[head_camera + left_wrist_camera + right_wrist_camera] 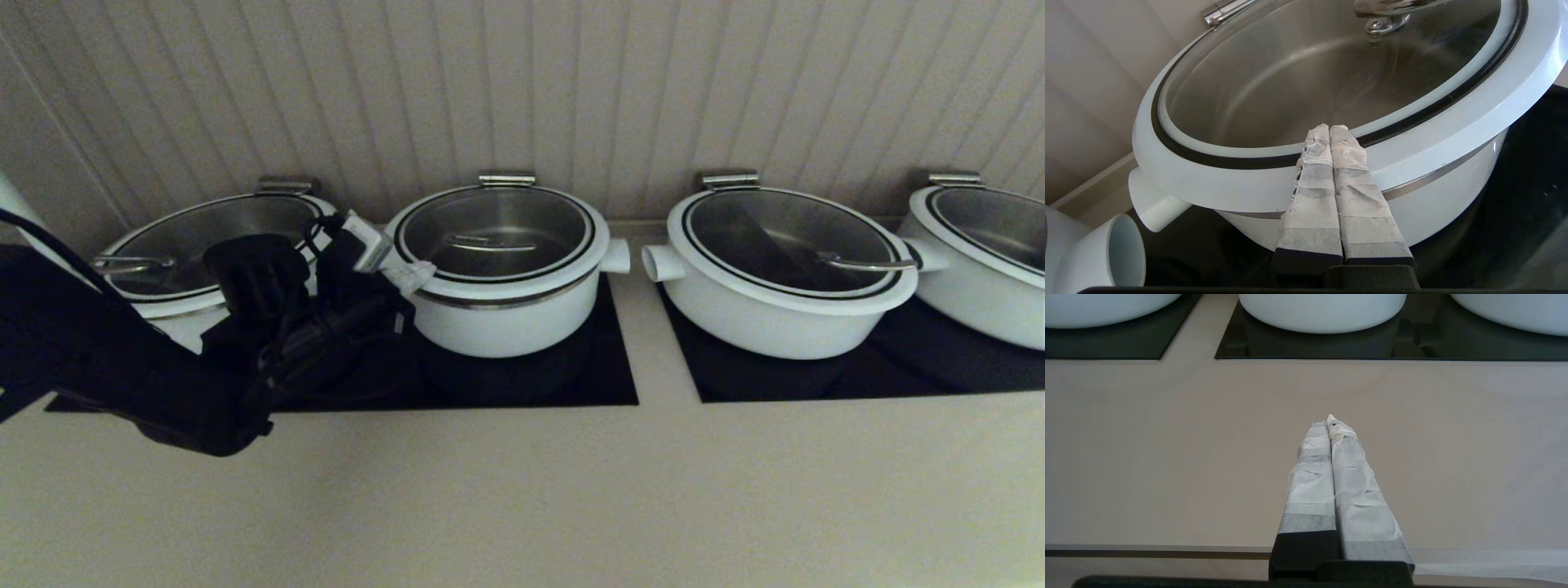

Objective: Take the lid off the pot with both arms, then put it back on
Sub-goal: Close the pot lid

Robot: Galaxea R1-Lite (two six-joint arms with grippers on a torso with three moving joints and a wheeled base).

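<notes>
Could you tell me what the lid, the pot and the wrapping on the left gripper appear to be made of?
The lid looks like clear glass, since the pot's inside shows through, with a glossy white rim and a shiny steel-like handle. The pot seems white enamel or coated metal, smooth and glossy, with a brushed steel interior. The left gripper, jaws shut, wears creased whitish tape, likely paper or cloth.

A kitchen: white pots (784, 273) on black cooktops (522, 380)
</notes>
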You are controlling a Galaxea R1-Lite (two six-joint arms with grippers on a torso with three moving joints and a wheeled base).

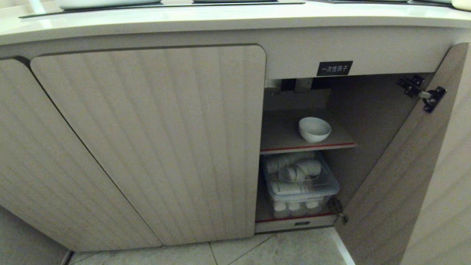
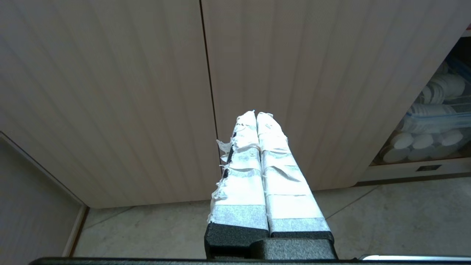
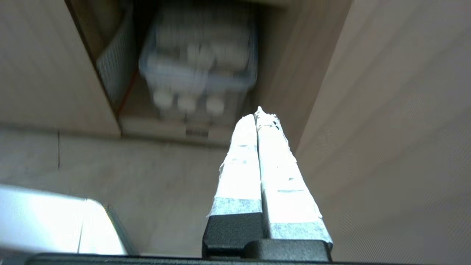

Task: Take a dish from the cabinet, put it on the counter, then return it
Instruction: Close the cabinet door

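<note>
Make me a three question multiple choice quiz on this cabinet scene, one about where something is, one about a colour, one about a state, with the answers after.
1. Where is the small white round ceramic bowl?
A. On the upper shelf inside the open beige ribbed cabinet
B. On the tiled floor
C. Inside the clear plastic bin

2. What colour edges the front of the cabinet's inner shelves?
A. Blue
B. Red
C. Green

3. How do both end effectors stand?
A. Both wide open
B. One clamped on the bowl
C. Both shut and empty

Answers:
1 A: the bowl sits alone on the upper shelf, above the clear plastic bin of white cups.
2 B: a red strip runs along each shelf front.
3 C: the left end effector and the right end effector each show taped fingers pressed together, holding nothing.
</note>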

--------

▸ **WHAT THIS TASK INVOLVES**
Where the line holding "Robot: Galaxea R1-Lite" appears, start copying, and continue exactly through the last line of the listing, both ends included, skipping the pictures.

▸ **OUTPUT OF THE TASK**
Robot: Galaxea R1-Lite (two six-joint arms with grippers on a torso with three moving joints and a wheeled base).

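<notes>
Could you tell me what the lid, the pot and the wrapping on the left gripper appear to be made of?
The lid looks like clear glass, since the pot's inside shows through, with a glossy white rim and a shiny steel-like handle. The pot seems white enamel or coated metal, smooth and glossy, with a brushed steel interior. The left gripper, jaws shut, wears creased whitish tape, likely paper or cloth.

A kitchen: white pots (784, 273) on black cooktops (522, 380)
</notes>
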You are controlling a Galaxea R1-Lite (two six-joint arms with grippers on a torso with three moving joints and a wheeled base).


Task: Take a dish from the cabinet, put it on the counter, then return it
Instruction: Close the cabinet door

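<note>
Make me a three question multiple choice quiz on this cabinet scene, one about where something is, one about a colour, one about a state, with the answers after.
1. Where is the small white round ceramic bowl?
A. On the upper shelf inside the open beige ribbed cabinet
B. On the tiled floor
C. Inside the clear plastic bin

2. What colour edges the front of the cabinet's inner shelves?
A. Blue
B. Red
C. Green

3. How do both end effectors stand?
A. Both wide open
B. One clamped on the bowl
C. Both shut and empty

Answers:
1 A: the bowl sits alone on the upper shelf, above the clear plastic bin of white cups.
2 B: a red strip runs along each shelf front.
3 C: the left end effector and the right end effector each show taped fingers pressed together, holding nothing.
</note>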

The full answer has been given.